=== Begin Enclosure ===
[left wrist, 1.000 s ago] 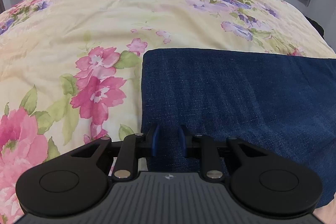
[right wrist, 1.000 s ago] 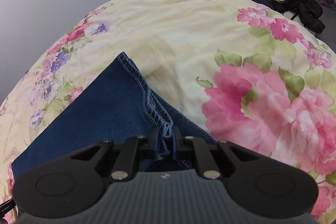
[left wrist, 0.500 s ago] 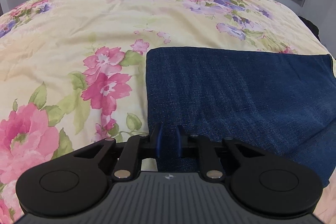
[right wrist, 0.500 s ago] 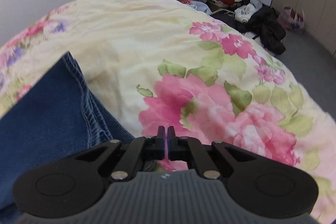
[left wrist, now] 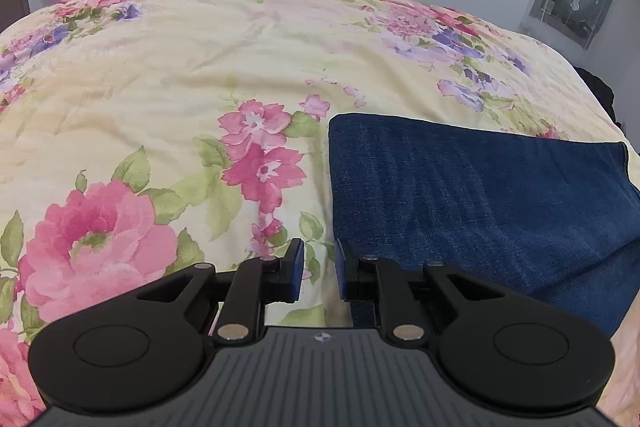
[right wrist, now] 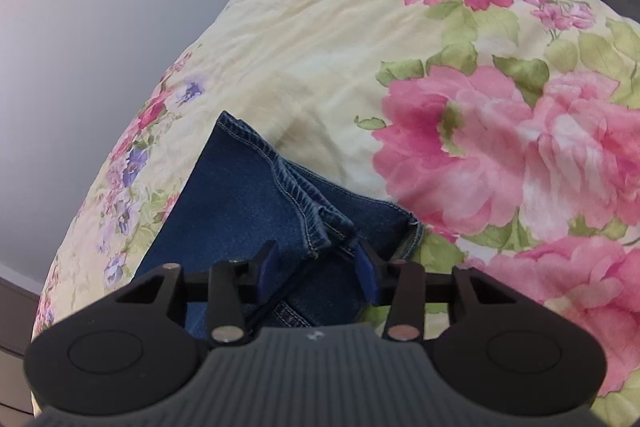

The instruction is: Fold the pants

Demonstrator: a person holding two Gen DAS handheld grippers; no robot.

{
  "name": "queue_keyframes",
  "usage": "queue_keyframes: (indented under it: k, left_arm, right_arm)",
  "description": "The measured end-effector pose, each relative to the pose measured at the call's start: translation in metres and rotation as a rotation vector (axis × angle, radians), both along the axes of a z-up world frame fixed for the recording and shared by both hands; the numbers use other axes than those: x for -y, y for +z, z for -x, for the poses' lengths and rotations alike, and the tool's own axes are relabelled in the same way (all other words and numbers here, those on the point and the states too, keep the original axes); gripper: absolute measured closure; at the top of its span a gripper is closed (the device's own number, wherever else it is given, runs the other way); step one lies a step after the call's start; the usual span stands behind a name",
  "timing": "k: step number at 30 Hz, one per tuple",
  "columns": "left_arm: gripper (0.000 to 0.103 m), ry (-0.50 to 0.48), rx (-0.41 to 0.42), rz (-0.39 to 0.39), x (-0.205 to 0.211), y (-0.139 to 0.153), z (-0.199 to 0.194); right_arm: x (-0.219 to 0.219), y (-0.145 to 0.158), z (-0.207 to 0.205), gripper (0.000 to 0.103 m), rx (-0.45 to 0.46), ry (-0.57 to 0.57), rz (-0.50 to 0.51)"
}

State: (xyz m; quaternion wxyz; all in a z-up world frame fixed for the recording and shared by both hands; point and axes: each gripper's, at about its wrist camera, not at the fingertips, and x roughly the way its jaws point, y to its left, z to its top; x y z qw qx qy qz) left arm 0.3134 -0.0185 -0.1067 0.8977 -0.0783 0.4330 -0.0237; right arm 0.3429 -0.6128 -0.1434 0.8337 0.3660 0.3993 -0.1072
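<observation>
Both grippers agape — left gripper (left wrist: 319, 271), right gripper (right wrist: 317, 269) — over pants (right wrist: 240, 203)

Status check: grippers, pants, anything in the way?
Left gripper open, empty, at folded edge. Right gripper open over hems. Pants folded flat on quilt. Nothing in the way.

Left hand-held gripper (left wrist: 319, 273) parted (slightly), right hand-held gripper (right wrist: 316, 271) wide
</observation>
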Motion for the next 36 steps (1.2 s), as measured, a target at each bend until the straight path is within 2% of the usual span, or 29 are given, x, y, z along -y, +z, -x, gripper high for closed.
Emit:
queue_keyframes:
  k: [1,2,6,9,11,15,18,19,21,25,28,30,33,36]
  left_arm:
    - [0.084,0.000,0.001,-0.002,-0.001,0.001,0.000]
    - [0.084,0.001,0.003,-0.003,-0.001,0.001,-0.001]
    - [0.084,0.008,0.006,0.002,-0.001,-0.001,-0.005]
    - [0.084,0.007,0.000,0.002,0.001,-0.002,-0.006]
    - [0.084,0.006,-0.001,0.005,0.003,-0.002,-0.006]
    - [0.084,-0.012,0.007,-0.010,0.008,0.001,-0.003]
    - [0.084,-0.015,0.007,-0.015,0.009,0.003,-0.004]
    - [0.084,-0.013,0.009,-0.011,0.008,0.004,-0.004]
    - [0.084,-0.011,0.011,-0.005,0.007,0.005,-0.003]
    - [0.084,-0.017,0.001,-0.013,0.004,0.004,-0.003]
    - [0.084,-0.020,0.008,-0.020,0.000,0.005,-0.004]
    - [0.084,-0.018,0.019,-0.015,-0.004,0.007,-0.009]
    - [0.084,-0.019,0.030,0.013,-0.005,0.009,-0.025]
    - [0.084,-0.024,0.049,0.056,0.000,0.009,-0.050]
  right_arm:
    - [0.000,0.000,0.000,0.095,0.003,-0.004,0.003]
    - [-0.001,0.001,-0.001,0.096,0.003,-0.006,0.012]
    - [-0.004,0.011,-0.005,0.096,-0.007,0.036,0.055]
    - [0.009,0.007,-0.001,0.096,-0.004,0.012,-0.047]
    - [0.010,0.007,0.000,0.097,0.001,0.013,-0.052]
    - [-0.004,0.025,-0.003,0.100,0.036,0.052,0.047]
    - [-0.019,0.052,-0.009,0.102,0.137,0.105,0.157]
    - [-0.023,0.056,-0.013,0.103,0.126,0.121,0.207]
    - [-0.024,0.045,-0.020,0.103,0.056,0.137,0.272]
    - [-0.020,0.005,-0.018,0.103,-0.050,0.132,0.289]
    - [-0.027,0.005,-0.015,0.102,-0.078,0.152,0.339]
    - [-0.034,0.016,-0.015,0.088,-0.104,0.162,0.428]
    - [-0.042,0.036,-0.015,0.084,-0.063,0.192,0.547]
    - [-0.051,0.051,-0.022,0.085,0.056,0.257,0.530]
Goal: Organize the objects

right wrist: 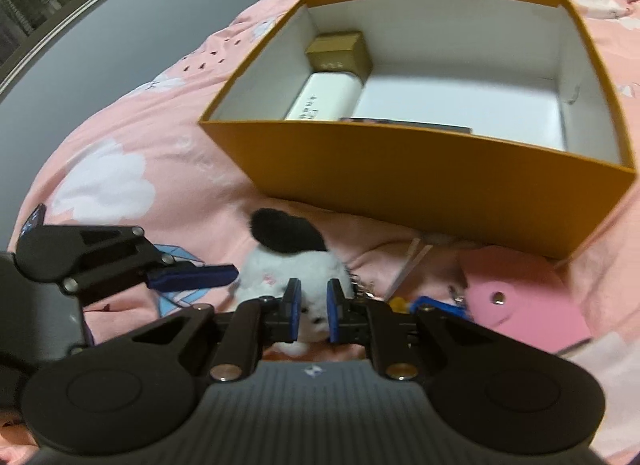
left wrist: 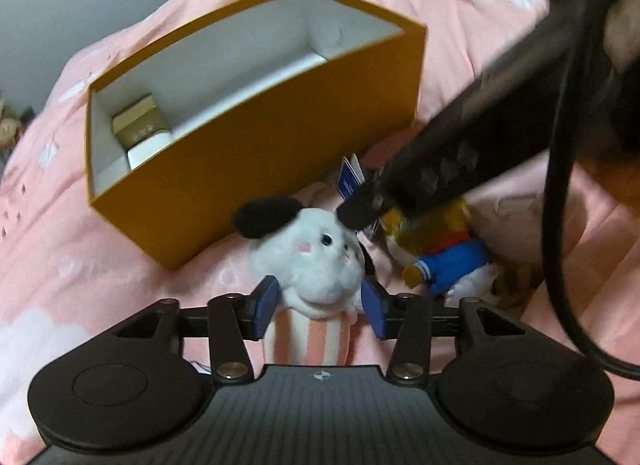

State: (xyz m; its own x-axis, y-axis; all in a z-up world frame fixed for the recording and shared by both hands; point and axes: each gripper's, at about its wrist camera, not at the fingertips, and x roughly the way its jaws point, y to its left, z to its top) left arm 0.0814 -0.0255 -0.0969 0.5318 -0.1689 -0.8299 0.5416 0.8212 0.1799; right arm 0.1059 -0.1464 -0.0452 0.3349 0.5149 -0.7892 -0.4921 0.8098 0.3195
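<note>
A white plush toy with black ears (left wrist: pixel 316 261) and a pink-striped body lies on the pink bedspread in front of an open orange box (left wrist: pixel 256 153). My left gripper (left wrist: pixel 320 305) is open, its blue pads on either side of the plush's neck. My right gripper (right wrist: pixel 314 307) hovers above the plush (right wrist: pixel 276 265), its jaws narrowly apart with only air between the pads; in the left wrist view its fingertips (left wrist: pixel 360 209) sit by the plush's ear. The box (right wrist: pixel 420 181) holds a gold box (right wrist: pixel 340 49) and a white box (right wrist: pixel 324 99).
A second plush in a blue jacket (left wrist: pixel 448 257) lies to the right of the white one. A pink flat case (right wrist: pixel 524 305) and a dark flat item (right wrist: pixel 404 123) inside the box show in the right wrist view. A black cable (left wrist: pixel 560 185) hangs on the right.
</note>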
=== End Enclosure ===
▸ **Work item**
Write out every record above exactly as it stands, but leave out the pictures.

▸ **Completed task**
[left wrist, 1.000 s ago] 
[right wrist, 1.000 s ago] 
[left wrist, 0.500 s ago] 
[right wrist, 0.500 s ago] 
[left wrist, now] 
[right wrist, now] 

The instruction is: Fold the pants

Demonstrator: a person holding two Gen DAS handheld grippers; no robot.

{
  "name": "queue_keyframes",
  "usage": "queue_keyframes: (indented under it: k, left_arm, right_arm)",
  "description": "The measured end-effector pose, each relative to the pose measured at the call's start: translation in metres and rotation as a rotation vector (axis × angle, radians), both along the axes of a z-up world frame fixed for the recording and shared by both hands; the numbers use other axes than those: x for -y, y for +z, z for -x, for the poses' lengths and rotations alike, and the tool's own axes are relabelled in the same way (all other words and numbers here, those on the point and the states too, keep the original axes); gripper: absolute measured closure; at the top of its span a gripper is closed (the device's own number, wherever else it is given, runs the other way); step one lies a step after the call's start; the usual span stands behind a name",
  "timing": "k: step number at 30 Hz, one per tuple",
  "columns": "left_arm: gripper (0.000 to 0.103 m), ry (-0.50 to 0.48), rx (-0.41 to 0.42), rz (-0.39 to 0.39), x (-0.205 to 0.211), y (-0.139 to 0.153), z (-0.199 to 0.194); right_arm: x (-0.219 to 0.219), y (-0.145 to 0.158), z (-0.207 to 0.205), gripper (0.000 to 0.103 m), rx (-0.45 to 0.46), ry (-0.57 to 0.57), rz (-0.50 to 0.51)"
}

State: (xyz m; quaternion wxyz; all in a z-up world frame fixed for the recording and shared by both hands; point and axes: each gripper's, at about its wrist camera, not at the fingertips, and x roughly the way its jaws point, y to its left, z to its top; x y z qw qx qy qz) left arm 0.3134 -0.0185 -0.1067 0.8977 -0.0783 0.4330 -0.0237; right arm 0.3429 -0.6128 -0.1434 0.8337 0.3660 0.3993 -0.1072
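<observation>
Both grippers agape — left gripper (left wrist: 319, 271), right gripper (right wrist: 317, 269) — over pants (right wrist: 240, 203)

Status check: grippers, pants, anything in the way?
Left gripper open, empty, at folded edge. Right gripper open over hems. Pants folded flat on quilt. Nothing in the way.

Left hand-held gripper (left wrist: 319, 273) parted (slightly), right hand-held gripper (right wrist: 316, 271) wide
</observation>
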Motion for the next 36 steps (1.2 s), as measured, a target at each bend until the straight path is within 2% of the usual span, or 29 are given, x, y, z along -y, +z, -x, gripper high for closed.
Emit:
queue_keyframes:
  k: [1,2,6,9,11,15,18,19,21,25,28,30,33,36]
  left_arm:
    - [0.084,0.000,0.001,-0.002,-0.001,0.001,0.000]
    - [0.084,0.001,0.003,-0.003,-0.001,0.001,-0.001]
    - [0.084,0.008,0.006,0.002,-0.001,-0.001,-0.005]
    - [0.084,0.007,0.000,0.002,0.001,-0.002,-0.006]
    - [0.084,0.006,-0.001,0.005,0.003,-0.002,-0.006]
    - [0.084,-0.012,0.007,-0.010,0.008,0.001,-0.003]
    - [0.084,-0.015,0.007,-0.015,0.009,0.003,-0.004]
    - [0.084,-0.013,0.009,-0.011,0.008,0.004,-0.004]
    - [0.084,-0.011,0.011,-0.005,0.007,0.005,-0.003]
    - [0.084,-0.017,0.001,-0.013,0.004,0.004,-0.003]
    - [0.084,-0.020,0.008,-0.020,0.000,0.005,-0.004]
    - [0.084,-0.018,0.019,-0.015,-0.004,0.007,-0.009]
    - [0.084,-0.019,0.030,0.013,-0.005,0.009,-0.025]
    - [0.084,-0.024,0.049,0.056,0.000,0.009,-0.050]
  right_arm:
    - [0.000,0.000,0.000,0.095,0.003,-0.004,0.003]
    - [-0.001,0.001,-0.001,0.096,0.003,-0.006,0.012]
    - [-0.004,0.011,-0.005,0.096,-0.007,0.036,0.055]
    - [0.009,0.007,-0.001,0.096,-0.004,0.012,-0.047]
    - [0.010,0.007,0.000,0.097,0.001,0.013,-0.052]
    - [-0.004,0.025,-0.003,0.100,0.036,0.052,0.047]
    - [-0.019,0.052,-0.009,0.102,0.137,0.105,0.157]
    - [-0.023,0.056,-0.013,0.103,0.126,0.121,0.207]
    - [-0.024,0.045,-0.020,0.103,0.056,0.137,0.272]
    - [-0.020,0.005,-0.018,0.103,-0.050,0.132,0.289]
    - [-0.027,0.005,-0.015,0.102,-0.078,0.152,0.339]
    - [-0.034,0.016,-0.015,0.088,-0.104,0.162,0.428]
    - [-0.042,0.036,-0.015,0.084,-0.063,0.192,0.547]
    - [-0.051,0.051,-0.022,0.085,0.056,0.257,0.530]
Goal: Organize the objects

right wrist: 
left wrist: 

State: (xyz m; its own x-axis, y-axis; all in a z-up world frame fixed for the recording and shared by both hands; point and axes: each gripper's, at about its wrist camera, not at the fingertips, and x roughly the way its jaws point, y to its left, z to its top) left arm 0.0814 -0.0255 -0.0969 0.5318 -0.1689 -0.8299 0.5416 0.8212 0.1799; right arm 0.1059 -0.1464 -0.0452 0.3349 0.5149 -0.7892 -0.4921 0.8098 0.3195
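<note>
A white plush toy with black ears (left wrist: pixel 316 261) and a pink-striped body lies on the pink bedspread in front of an open orange box (left wrist: pixel 256 153). My left gripper (left wrist: pixel 320 305) is open, its blue pads on either side of the plush's neck. My right gripper (right wrist: pixel 314 307) hovers above the plush (right wrist: pixel 276 265), its jaws narrowly apart with only air between the pads; in the left wrist view its fingertips (left wrist: pixel 360 209) sit by the plush's ear. The box (right wrist: pixel 420 181) holds a gold box (right wrist: pixel 340 49) and a white box (right wrist: pixel 324 99).
A second plush in a blue jacket (left wrist: pixel 448 257) lies to the right of the white one. A pink flat case (right wrist: pixel 524 305) and a dark flat item (right wrist: pixel 404 123) inside the box show in the right wrist view. A black cable (left wrist: pixel 560 185) hangs on the right.
</note>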

Here the exercise is finished.